Random thoughts: July 2009

Tuesday, July 28, 2009

Debugging perl programs/internals in gdb

When it comes to perl internals, print based debugging doesn't work that well. Compilation and installation are too slow and you can not place a print and quickly see output. At some point gbd should be used. In perl world we have Devel::Peek's Dump function to look behind curtain. In C world there is sv_dump.

    # threaded perl:
    (gdb) call Perl_sv_dump(my_perl, variable)
    # not threaded perl:
    (gdb) call Perl_sv_dump(variable)

Perl_ prefix is some magic, I don't care much why, but in most cases you need prefix things.

Using breakpoints is a must. Use pp_* functions to break, for example Perl_pp_entersub.
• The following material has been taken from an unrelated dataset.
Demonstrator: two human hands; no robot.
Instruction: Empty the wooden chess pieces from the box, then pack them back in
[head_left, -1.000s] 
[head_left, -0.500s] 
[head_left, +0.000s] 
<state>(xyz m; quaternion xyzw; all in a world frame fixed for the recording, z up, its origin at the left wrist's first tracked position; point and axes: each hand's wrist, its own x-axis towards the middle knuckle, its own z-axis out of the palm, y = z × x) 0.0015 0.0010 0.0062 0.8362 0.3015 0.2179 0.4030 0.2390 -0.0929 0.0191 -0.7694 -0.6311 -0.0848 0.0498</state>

Here is simple session where we stop before entering a sub and using dumper to figure out sub's name:

    > gdb ./perl
    GNU gdb 6.3.50-20050815 (Apple version gdb-962) (Sat Jul 26 08:14:40 UTC 2008)

    (gdb) break Perl_pp_entersub
    Breakpoint 1 at 0xe512c: file pp_hot.c, line 2663.

    (gdb) run -e 'sub foo { return $x } foo()'

    Breakpoint 1, Perl_pp_entersub (my_perl=0x800000) at pp_hot.c:2663
    2663        dVAR; dSP; dPOPss;
    (gdb) n
    2662    {
    (gdb) 
    2663        dVAR; dSP; dPOPss;
    (gdb) 
    2668        const bool hasargs = (PL_op->op_flags & OPf_STACKED) != 0;
    (gdb) 
    2670        if (!sv)

    (gdb) call Perl_sv_dump(my_perl, sv)
    SV = PVGV(0x8103fc) at 0x813ef0
      REFCNT = 2
      FLAGS = (MULTI,IN_PAD)
      NAME = "foo"
      NAMELEN = 3
      GvSTASH = 0x8038f0    "main"
      GP = 0x3078f0
        SV = 0x0
        REFCNT = 1
        IO = 0x0
        FORM = 0x0  
        AV = 0x0
        HV = 0x0
        CV = 0x813eb0
        CVGEN = 0x0
        LINE = 1
        FILE = "-e"
        FLAGS = 0xa
        EGV = 0x813ef0      "foo"

Quite simple, but when you start investigating internals it's very helpful.

Monday, July 27, 2009

Proper double linked list

Double linked list is well known structure. Each element refereces prev and next element in the chain:

    use strict;
    use warnings;

    package List;

    sub new {
        my $proto = shift;
        my $self = bless {@_}, ref($proto) || $proto;
    }

    sub prev {
        my $self = shift;
        if ( @_ ) {
            my $prev = $self->{'prev'} = shift;
            $prev->{'next'} = $self;
        }
        return $self->{'prev'};
    }

    sub next {
        my $self = shift;
        if ( @_ ) {
            my $next = $self->{'next'} = shift;
            $next->{'prev'} = $self;
        }
        return $self->{'next'};
    }

    package main;

    my $head = List->new(v=>1);
    $head->next( List->new(v=>3)->prev( List->new(v=>2) ) );

Clean and simple. If you experienced in perl you should know that such thing leaks memory. Each element has at least one reference all the time from neighbor, so perl's garbage collector never sees that structure can be collected. It's called refernce cycle, google for it. As well, you may know that weaken from Scalar::Util module can help you solve this:

    use Scalar::Util qw(weaken);

    sub prev {
        my $self = shift;
        if ( @_ ) {
            my $prev = $self->{'prev'} = shift;
            $prev->{'next'} = $self;
            weaken $self->{'prev'};
        }
        return $self->{'prev'};
    }

    # similar thing for next

So we weak one group of references, in our example prev links. It's a win and loose. Yes, perl frees elements before exit, no more memory leaks, it's our win. But, there is always but, you can not leave point to the first element out of the scope or otherwise some elements can be freed without your wish. For a while I thought that it's impossible to solve this problem, but recent hacking, reading on perl internalsand a question on a mailing list ding a bell. After a short discussion on #p5p irc channel with Matt Trout, solution has been found. Actually there it's all been there and Matt even has module started that may help make it all easier, but here we're going to look at guts.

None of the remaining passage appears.